Larry Page and Sergey Brin, both 36, Google founders.

They gave us a window to the world shaped like a drinking straw laid on its side. Reaching through that slot, we touch all of our curiosity and desire.

"Google's brilliant because it architects its system so that, when people do what they want to do, they give something to Google. When I do a search, I give Google my evaluation of what the best search is. Google profits from that." - Stanford law professor Lawrence Lessig, in the New Yorker in 2008.

Oprah Winfrey, 55, media star.

Her entertainment empire extends to radio, movies, magazines, Broadway shows and (soon) a cable TV network, yet she remains the BFF to millions of women around the world.

"At the far end of her office hangs a significant piece of art. The wall-length image is called Having and features two African-American female entrepreneurs at the turn of the 20th century.

"Winfrey imagines they were dressmakers by the design of their frocks. Those two women and what they represent, she says, are a source of inspiration and strength. 'Before I go into a really serious meeting,' she explains, 'I actually come to the wall'." - Sonia Alleyne, writing in Black Enterprise magazine in 2008.
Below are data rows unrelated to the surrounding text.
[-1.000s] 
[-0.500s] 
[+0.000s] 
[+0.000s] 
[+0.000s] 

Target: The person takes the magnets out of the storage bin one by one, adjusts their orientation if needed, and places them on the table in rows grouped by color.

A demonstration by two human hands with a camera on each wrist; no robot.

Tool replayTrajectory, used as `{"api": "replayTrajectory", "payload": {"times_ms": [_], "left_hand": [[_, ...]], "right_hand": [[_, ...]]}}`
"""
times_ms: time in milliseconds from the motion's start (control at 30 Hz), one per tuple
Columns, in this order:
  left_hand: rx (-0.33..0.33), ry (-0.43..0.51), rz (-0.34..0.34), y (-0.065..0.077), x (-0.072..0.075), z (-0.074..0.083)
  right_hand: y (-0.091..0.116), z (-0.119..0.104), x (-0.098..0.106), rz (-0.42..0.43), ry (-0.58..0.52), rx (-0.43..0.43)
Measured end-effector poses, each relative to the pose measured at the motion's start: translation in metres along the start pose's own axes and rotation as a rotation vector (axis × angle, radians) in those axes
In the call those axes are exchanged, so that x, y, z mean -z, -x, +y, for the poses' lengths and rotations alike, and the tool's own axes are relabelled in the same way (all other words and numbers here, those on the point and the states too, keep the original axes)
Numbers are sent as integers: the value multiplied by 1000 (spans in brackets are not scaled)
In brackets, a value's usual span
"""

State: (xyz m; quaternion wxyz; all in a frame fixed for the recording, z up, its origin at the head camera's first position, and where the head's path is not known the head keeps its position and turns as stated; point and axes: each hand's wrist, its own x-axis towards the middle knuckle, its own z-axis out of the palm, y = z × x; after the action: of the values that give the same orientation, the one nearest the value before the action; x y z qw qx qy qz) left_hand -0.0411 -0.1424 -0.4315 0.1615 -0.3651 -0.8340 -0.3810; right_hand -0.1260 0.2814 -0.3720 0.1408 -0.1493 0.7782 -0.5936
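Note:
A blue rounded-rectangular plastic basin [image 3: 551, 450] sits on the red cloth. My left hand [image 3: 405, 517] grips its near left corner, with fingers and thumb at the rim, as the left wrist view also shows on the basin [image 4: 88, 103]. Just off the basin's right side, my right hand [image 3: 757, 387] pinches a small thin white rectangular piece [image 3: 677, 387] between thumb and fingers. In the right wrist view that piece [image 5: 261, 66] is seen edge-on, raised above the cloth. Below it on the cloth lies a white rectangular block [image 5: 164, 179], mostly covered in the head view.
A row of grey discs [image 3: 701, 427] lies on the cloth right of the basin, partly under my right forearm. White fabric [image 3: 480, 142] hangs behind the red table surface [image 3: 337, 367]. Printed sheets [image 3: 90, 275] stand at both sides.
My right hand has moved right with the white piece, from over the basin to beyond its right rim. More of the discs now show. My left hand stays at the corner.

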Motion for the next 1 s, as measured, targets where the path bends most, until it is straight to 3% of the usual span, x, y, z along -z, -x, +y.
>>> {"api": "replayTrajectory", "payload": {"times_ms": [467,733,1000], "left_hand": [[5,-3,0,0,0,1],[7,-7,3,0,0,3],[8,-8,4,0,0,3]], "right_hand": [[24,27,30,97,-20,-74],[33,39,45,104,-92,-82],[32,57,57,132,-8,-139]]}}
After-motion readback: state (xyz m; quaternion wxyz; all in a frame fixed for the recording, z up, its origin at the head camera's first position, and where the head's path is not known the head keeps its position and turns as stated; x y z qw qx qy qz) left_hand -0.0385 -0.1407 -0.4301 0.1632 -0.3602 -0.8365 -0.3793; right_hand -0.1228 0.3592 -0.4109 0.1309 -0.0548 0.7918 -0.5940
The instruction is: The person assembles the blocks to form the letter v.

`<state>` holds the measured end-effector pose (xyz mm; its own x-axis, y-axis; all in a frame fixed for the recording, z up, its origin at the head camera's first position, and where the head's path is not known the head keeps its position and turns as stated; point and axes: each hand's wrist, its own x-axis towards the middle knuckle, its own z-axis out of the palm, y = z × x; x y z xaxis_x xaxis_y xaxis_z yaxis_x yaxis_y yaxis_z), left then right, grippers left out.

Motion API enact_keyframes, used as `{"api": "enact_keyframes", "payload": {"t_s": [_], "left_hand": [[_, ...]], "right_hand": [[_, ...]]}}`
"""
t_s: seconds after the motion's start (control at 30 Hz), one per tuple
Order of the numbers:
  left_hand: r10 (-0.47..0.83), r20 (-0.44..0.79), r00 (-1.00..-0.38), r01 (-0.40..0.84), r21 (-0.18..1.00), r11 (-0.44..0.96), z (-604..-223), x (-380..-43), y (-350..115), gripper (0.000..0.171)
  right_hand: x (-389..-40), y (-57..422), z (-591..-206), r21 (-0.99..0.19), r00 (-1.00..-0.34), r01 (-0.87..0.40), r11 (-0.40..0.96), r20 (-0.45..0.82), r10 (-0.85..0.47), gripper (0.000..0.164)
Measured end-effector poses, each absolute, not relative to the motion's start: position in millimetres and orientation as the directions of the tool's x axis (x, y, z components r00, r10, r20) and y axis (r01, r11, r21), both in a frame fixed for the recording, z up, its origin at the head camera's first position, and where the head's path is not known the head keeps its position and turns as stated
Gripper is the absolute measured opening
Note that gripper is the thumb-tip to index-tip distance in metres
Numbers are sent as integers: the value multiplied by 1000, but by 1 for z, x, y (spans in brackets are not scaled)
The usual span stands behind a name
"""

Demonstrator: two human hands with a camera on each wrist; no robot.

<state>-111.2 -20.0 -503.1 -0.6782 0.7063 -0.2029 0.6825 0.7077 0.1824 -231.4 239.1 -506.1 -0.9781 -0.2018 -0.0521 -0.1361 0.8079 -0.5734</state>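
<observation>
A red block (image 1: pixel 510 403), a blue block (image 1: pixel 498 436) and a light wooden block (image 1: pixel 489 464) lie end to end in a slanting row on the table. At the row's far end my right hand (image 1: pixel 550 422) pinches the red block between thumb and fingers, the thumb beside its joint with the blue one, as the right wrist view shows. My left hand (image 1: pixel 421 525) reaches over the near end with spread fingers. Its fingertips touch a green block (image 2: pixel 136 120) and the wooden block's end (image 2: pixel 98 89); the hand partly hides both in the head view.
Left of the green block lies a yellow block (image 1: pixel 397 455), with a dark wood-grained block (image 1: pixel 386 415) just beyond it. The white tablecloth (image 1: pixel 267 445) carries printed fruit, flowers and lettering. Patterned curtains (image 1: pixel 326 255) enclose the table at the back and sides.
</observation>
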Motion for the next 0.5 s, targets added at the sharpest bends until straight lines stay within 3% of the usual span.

Bill Gates, 54, chairperson, Microsoft; co-chair, the Bill & Melinda Gates Foundation

The ambitions of the world's richest man are as great in charity as they were in business: cure major infectious diseases, eradicate poverty and end illiteracy. No other private individual has more power to improve the lives of more of the world's inhabitants.

"The foundation's endowment is nearly $29billion more than the GDP of Tanzania, and its principal goal is simple: to rid the world of disease, particularly the illnesses that are ignored because they affect the world's poorest people. 'Global health is our lifelong commitment', Gates told me. 'Until we reduce the burden on the poor so that there is no real gap between us and them, that will always be our priority. I am not so foolish as to say that will happen. But that's our goal'." - Michael Specter, writing in the New Yorker in 2005.